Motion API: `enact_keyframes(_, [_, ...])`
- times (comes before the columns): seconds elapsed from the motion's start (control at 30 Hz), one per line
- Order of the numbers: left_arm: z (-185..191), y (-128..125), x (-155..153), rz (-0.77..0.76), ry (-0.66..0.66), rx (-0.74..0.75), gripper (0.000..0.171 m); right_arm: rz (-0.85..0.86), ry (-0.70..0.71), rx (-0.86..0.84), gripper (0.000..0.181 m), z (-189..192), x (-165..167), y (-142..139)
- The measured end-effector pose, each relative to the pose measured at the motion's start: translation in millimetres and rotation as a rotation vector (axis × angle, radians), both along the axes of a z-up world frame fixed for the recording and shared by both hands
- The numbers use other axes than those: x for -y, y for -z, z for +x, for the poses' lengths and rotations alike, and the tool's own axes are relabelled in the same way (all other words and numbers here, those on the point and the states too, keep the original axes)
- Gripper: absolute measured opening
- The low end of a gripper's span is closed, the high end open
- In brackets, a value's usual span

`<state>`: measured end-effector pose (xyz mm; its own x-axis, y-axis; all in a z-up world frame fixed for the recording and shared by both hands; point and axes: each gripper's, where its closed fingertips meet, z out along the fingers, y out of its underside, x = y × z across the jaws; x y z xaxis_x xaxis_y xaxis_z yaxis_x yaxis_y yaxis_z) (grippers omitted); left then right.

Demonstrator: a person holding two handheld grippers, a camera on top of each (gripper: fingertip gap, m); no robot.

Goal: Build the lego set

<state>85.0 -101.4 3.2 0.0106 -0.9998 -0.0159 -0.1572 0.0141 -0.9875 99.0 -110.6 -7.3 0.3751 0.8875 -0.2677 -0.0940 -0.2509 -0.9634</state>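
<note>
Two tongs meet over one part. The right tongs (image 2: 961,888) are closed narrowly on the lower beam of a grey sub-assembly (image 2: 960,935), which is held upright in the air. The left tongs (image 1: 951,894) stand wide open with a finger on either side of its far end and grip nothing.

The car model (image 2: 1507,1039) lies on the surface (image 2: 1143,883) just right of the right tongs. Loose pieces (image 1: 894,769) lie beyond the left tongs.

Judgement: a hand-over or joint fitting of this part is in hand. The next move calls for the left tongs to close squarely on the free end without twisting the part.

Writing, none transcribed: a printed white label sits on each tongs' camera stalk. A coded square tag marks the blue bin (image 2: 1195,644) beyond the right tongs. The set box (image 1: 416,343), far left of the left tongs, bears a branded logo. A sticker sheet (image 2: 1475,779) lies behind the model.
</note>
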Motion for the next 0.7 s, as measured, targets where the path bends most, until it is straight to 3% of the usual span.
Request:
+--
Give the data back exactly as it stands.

Written response:
Motion API: `enact_keyframes(_, [_, ...])`
- times (comes before the columns): seconds elapsed from the motion's start (control at 30 Hz), one per line
- Order of the numbers: left_arm: z (-185..191), y (-128..125), x (-155..153), rz (-0.77..0.76), ry (-0.66..0.66), rx (-0.74..0.75), gripper (0.000..0.171 m); right_arm: rz (-0.85..0.86), ry (-0.70..0.71), rx (-0.86..0.84), gripper (0.000..0.181 m), z (-189..192), x (-165..167), y (-142..139)
- The measured end-effector pose, each relative to the pose measured at the motion's start: translation in millimetres and rotation as a rotation vector (axis × angle, radians), both along the axes of a z-up world frame fixed for the recording and shared by both hands
- The numbers use other axes than those: x for -y, y for -z, z for +x, for the poses' lengths and rotations alike, and the tool's own axes are relabelled in the same way (all other words and numbers here, those on the point and the states too, keep the original axes)
- Gripper: absolute measured opening
- The low end of a gripper's span is closed, the high end open
- In brackets, a value's usual span

`<state>`: measured end-effector pose (xyz mm; its own x-axis, y-axis; all in a z-up world frame fixed for the recording and shared by both hands; point and axes: each gripper's, where its closed fingertips meet, z out along the fingers, y out of its underside, x = y × z across the jaws; x y z xaxis_x xaxis_y xaxis_z yaxis_x yaxis_y yaxis_z) (grippers omitted); left then right.

Demonstrator: a person holding two handheld grippers, a camera on top of each (gripper: fingertip gap, m); no robot.

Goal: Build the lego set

<state>85.0 -101.4 3.2 0.0106 -0.9998 -0.0159 -0.1572 0.0141 -0.9875 99.0 -110.6 -7.3 0.3751 0.8875 -0.2677 -0.0940 -0.2509 -0.9634</state>
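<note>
Two tongs meet over one part. The right tongs (image 2: 961,888) are closed narrowly on the lower beam of a grey sub-assembly (image 2: 960,935), which is held upright in the air. The left tongs (image 1: 951,894) stand wide open with a finger on either side of its far end and grip nothing.

The car model (image 2: 1507,1039) lies on the surface (image 2: 1143,883) just right of the right tongs. Loose pieces (image 1: 894,769) lie beyond the left tongs.

Judgement: a hand-over or joint fitting of this part is in hand. The next move calls for the left tongs to close squarely on the free end without twisting the part.

Writing, none transcribed: a printed white label sits on each tongs' camera stalk. A coded square tag marks the blue bin (image 2: 1195,644) beyond the right tongs. The set box (image 1: 416,343), far left of the left tongs, bears a branded logo. A sticker sheet (image 2: 1475,779) lies behind the model.
</note>
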Motion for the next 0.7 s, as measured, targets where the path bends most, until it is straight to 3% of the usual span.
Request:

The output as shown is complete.